What happened was, I was sitting on the back porch in the sun drinking white wine and shooting flowers while the rest of the family cleaned up after dinner (I’d made it so that’s OK) and picked fruit and so on. Only the camera was a little out of whack.

As a side-effect of the expansive low-light photography project, it turns out that the K20D was hard-wired to ISO1600, which is not exactly the best choice for shooting brilliant colors in direct if slanting sunlight. Fortunately, modern DSLRs will cheerfully crank the shutter speed up to silly values like 1/4000 sec to deal with this. Do you think that the mechanical shutter timings are accurate to four digits of precision? Me neither. I’m having this slightly twisted vision of those poor little pixels with their receptivity cranked to the max cowering away from the cruel sun.

But when I pulled ’em into Lightroom, I liked ’em. I think those poor overloaded pixels held their own again against the nearest large-scale helium-fusion reaction. They looked amazingly like what I recall seeing. Here’s some crocosmia in front of some hydrangea.
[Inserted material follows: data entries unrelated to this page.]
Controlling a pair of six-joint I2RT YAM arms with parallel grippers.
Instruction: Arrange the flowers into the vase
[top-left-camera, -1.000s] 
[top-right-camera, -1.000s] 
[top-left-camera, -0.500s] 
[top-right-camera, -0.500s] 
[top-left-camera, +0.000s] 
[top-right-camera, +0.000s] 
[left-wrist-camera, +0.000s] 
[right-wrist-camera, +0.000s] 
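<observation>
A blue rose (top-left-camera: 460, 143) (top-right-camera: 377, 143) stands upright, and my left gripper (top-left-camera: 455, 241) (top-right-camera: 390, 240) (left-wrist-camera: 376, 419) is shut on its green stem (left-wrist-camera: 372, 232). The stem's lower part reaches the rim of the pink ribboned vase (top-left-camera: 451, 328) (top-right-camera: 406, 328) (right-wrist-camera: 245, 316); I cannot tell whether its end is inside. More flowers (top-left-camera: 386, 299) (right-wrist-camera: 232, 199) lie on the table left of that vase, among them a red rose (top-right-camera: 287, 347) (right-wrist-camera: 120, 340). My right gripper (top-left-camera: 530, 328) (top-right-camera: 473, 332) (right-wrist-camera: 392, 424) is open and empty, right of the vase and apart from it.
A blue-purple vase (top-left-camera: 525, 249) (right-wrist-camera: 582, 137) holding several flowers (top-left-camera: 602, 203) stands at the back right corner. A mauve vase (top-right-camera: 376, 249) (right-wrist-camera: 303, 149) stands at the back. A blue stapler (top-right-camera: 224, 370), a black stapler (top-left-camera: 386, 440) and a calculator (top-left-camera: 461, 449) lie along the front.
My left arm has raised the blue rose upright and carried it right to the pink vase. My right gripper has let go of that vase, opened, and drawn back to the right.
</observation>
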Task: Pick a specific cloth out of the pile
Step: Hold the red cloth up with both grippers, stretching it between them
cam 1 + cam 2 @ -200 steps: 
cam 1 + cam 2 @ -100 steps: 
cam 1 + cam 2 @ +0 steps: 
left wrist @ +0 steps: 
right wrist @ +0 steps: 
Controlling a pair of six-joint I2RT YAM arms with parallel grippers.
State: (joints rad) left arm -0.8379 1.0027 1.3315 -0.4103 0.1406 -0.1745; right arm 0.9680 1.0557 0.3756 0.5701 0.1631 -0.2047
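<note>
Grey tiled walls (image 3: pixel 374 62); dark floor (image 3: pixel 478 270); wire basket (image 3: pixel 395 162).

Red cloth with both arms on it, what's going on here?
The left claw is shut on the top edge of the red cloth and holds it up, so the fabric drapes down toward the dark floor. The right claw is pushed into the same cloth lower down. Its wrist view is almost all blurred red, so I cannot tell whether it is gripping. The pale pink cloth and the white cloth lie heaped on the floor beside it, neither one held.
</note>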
Crocosmia foreground, Hydrangea background

I don’t know what the apricot thing behind the black things is, but I’m looking at the black things, myself.

Apricot blur behind black botanical silhouettes

The next few are of flowers which are hanging down. A basket is involved; there is horticultural magic of which I’m ignorant but results in one being able to buy a hanging basket which will reliably produce flowers between early summer and late autumn, and lots of them hang down.

Here are a couple of them. Shooting in this configuration implies really short shutter times and narrow apertures, which means you’re going to capture the little hairs on the side of stems, and a hard-working bumblebee in transit.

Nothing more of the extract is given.